State succession in investment arbitration has been a relatively unexplored topic until recently. A few tribunals faced such issues in the context of cession, secession, accession, dissolution, and other forms of state succession. The approaches followed by these tribunals can be expressed on a spectrum which, on one side, favours automatic succession and, on the other, considers a clean slate to apply for all successors. In the middle lies the contemporary practice of treaty negotiations on succession issues. However, no approach on this spectrum has been proven to be flawless. The result is a fragmented field of law with complexities involving controversial questions such as sovereign competence and statehood gained upon independence. Its jurisprudence has undergone constant evolution, and the issues finally came to a head when the tribunals of a few landmark cases dealt with these issues comprehensively.
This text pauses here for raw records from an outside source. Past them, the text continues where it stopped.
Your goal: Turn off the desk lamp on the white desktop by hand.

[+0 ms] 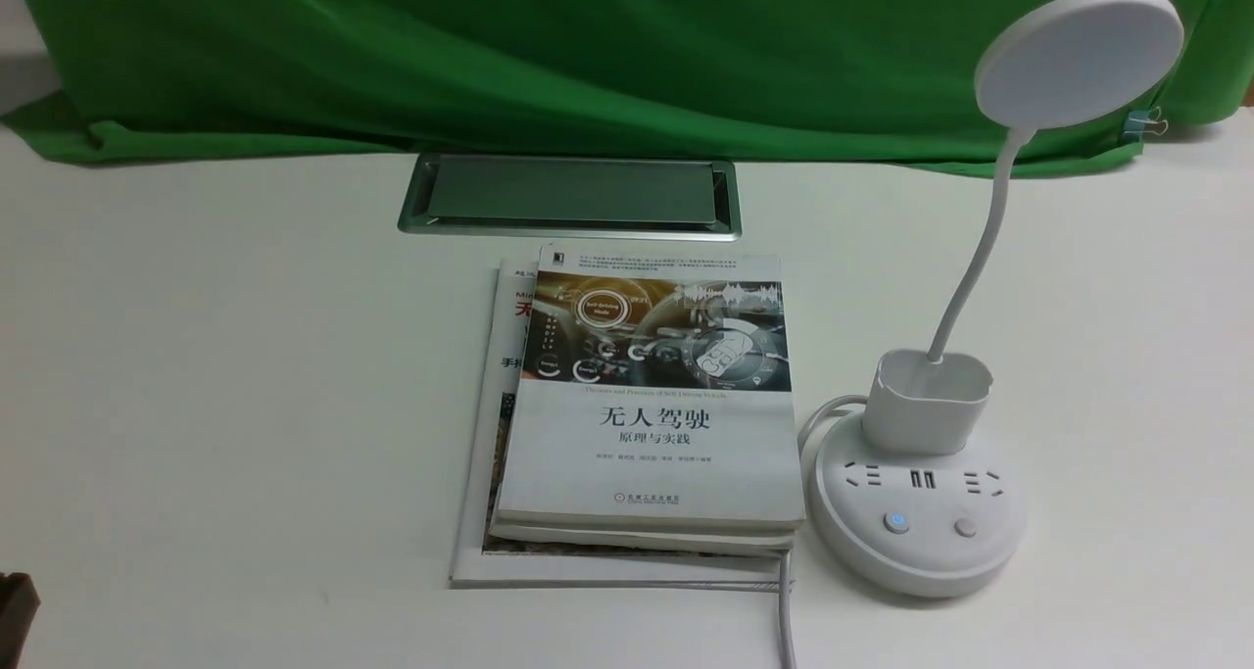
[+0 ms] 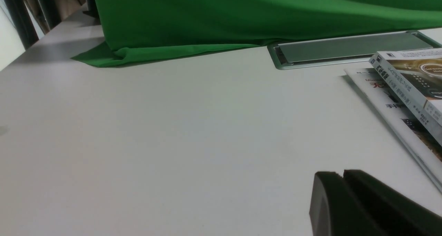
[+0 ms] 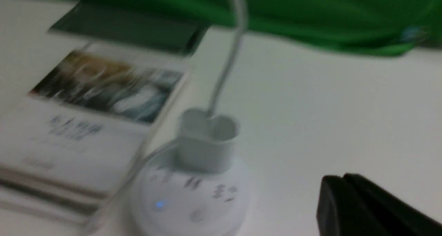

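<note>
Office-like recording set, white desktop (image 1: 196,356) with inset cable hatch (image 1: 568,194), green cloth backdrop (image 1: 588,52), stacked textbooks (image 1: 647,405)

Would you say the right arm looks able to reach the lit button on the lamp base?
Probably yes. The right gripper is beside the desk lamp with only white desktop between them, and the lit button faces up, uncovered; the books lie on its other side.
</note>
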Robot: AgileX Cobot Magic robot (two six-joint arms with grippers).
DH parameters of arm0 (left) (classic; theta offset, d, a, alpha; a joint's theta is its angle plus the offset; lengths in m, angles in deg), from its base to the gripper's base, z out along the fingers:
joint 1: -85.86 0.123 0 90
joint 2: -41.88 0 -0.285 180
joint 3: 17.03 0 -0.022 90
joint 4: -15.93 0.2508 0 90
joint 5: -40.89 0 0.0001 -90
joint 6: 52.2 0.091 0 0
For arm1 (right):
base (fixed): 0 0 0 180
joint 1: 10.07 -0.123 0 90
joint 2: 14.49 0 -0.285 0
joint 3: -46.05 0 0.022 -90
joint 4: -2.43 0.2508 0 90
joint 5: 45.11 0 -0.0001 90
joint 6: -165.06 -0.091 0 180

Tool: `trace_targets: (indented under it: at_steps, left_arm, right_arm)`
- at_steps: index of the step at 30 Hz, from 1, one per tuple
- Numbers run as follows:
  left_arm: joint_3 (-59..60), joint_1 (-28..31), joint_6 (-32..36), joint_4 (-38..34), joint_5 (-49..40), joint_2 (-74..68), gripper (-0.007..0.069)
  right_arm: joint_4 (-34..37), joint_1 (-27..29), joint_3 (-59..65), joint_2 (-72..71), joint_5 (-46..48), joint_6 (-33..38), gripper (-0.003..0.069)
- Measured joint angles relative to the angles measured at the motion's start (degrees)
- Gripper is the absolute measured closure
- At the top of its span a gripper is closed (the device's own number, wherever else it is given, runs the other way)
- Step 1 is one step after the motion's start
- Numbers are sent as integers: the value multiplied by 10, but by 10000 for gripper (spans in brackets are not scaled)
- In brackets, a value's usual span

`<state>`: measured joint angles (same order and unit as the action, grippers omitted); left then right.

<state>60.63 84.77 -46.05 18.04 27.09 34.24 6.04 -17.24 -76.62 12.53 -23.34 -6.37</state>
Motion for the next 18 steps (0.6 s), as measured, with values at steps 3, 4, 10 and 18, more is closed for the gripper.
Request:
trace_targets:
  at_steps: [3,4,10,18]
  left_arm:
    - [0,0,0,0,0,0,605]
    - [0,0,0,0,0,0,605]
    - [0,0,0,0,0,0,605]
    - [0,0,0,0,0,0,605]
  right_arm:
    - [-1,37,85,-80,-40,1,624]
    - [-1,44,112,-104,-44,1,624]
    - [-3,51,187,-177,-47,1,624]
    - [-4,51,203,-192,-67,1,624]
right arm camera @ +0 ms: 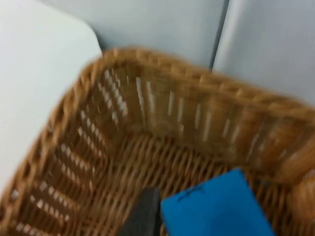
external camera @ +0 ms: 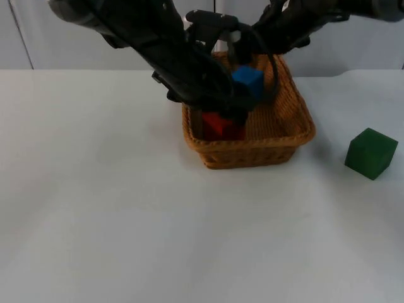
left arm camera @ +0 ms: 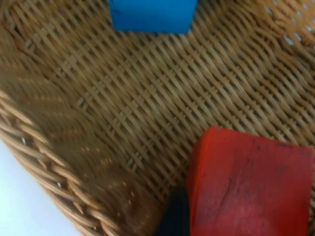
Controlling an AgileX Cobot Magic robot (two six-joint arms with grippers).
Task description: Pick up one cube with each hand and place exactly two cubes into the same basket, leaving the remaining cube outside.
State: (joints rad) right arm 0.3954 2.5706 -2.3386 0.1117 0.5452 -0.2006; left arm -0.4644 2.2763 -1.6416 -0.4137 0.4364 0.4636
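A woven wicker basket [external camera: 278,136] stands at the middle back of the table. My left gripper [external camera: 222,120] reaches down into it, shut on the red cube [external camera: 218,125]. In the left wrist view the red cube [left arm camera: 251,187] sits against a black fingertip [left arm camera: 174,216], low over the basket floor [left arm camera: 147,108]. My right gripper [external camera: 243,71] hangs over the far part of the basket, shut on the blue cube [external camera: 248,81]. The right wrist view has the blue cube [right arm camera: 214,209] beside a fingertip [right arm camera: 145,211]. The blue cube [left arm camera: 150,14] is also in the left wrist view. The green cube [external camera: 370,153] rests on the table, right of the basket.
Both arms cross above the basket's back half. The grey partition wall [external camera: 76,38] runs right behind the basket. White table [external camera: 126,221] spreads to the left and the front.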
Only upon a closer examination of the history and the context of these cases can one fully understand the scale of addressing these nuanced problems. The present article delves into the issues of state succession in the context of investment arbitration, including any inadequacies in the approaches followed by tribunals while balancing conflicting considerations. It analyses these differing approaches in cases with a background of state succession instances to understand the corresponding theories and concepts that tribunals may apply. Brief comments are made on the contemporary practice of states, along with a hypothetical case being examined for a possible solution.